Fünf Schritte vor ihm geht der Heizer, flankiert von zwei Beamten. Der Mann links von Dierck trägt eine Mütze, der rechts einen steifen Hut. Ein volles, fleischiges Gesicht; mit dem hohen Hut reicht er ihm knapp in Augenhöhe. Die beiden Beamten sind ausgebildet in Boxen und Jiu-Jitsu. Dierck kann ganz allein die Bramrahe hissen, wenn es drauf ankommt. Er weiß, ein kurz entschlossenes Zupacken in die beiden festen Nacken, und ihre Schädel klappen gegeneinander. Er kennt Beispiele, aber er tut’s nicht, läßt sich durch die staubigen, volkreichen Straßen führen.

 

»Vater Lampel« muß selbst mit eingreifen. Sein Vize hat alle Hände voll zu tun. Beladen mit Getränken läuft er zu den Tischen und mit leeren Gläsern zurück zum Schanktisch – Bier! Schnaps! Grog! Wenn die bemalten Scheiben des Orchestrions rot aufflammen, die Lampen über den Tischen ausgehen und die Kneipe in Halbdunkel versinkt, verwischen sich die Gesichter, scheint der Geruch der Weiber heißer und betäubender zu sein. Wenn es wieder hell wird, stoßen Einzelheiten durch die Wolken dichten Tabakqualmes – Gruppen, Holztische, an den Wänden Schiffsmodelle. Die Hautfarbe der Männer zeigt den satten Bronzeton, den nur der Ozean gibt, die weichen Passate und Monsune tropischer Meere und die schweren Gegenwinde, die von den Polen abfließen in die gemäßigten Breiten.

»Sumatra, Borneo, Java

und die großen und die kleinen

Sundainseln im Stillen Ozean,

Sumatra, Borneo, Java …«

Sie sitzen um einen runden Tisch herum, wiederholen endlos und stumpfsinnig denselben Kehrreim; nur dann und wann setzt einer aus, wenn er sein Glas hebt, um mit den andern anzustoßen und zu trinken: eine Schiffsmannschaft, heute abgemustert von einem Segler – in Ballast nach Westamerika und mit Salpeter zurück nach Hamburg – zehn Monate Reise. Sie haben Geld in den Taschen.

»Prost Allan!«

»Prosit Jan!«

»Weißt du noch, der lange sandige Strand, das Gerümpel, unter das wir uns nachts verkrochen, die alte verbeulte Konservenbüchse, in der wir unsere Suppe gekocht haben! Fred, Fatty, Tinbox …« Jan Geulen von der »Lesbos« hat einen Bekannten getroffen, mit dem er an der Westküste zusammen »on the beach« gewesen ist.

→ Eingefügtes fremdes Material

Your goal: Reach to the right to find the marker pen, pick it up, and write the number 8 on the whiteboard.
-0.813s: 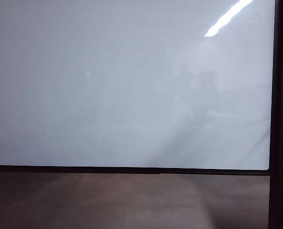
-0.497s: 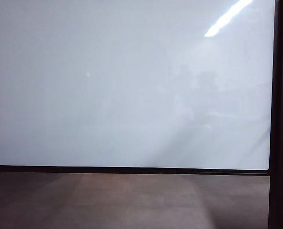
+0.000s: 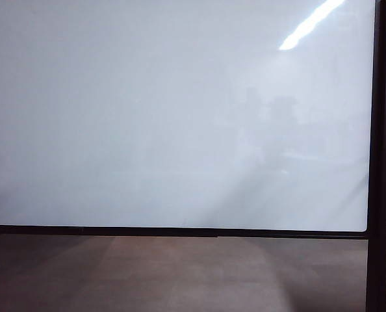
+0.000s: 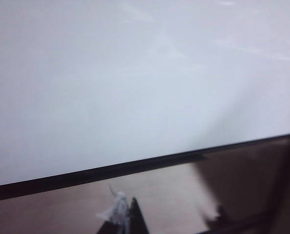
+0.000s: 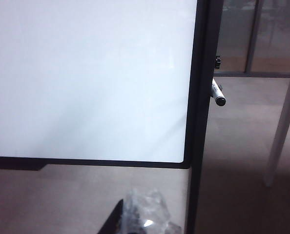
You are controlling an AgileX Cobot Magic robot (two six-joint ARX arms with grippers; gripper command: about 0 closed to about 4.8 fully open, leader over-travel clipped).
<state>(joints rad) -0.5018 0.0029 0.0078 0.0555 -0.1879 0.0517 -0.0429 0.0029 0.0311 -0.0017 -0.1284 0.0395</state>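
Nothing has moved. Marker pen (image 5: pixel 217 94) sticks from whiteboard (image 3: pixel 180 117) frame; right gripper (image 5: pixel 135 222) clenched empty, left gripper (image 4: pixel 172 219) unclear.

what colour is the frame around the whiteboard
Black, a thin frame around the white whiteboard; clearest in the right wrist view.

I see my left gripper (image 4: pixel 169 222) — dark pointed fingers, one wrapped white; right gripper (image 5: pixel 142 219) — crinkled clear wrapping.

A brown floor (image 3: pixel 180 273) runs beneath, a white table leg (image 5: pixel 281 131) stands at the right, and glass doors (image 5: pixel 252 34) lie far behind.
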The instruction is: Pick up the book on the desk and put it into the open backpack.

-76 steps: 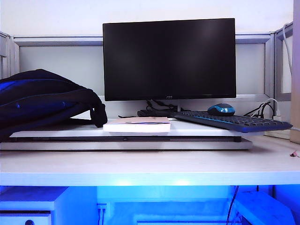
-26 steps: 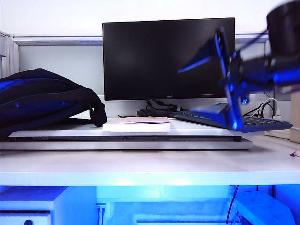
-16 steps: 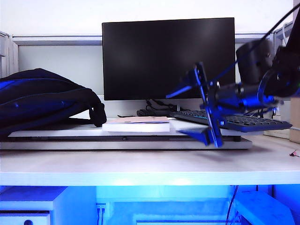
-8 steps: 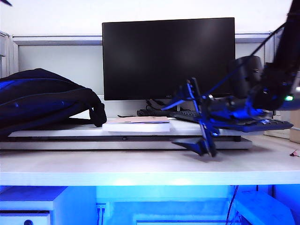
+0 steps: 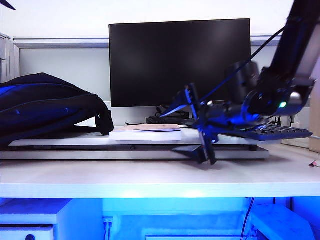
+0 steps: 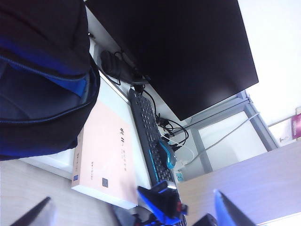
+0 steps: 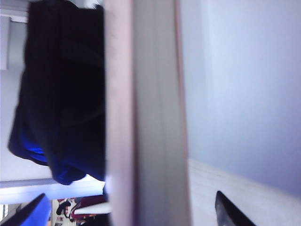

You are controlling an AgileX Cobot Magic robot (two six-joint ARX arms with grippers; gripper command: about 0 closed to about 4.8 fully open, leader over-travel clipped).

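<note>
In the exterior view the book [image 5: 145,132], thin and flat with a pale pinkish cover over white page edges, lies on the raised white platform [image 5: 135,152] on the desk [image 5: 100,180], just right of the backpack [image 5: 47,107], while the right gripper [image 5: 187,125] hangs just right of it, jaws spread wide. The left wrist view shows the book [image 6: 106,162] from above, its cover bearing small dark print, one end tucked under the black and blue backpack [image 6: 42,75] beside the keyboard [image 6: 150,141], with the left gripper [image 6: 131,217] spread apart above it. In the right wrist view the book's [image 7: 146,117] edge fills the middle, blurred, between the right gripper's [image 7: 129,212] wide-set fingertips [image 7: 228,212].
</note>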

»Eine verdammte Zeit«, sagt der Ire.

»Ja, eine Zeit!« antwortet Geulen.

Auf der Diele bewegen sich die Paare, schwere, dampfende Leiber. Ein ungeschlachter Kerl, mit einem Gesicht wie ein Seehund, hat die Bauchtänzerin im Arm. Hellbraun ihr Rücken und ihre Schultern; glänzende Spangen trägt sie an Arm- und Fußgelenken. Ein Matrose in gestreifter Bluse, ein Südfranzose, tanzt mit der Holländerin, die vorher dressierte Tauben vorgeführt hat, ein Neger mit einem Mädchen in mohnrotem Kleid.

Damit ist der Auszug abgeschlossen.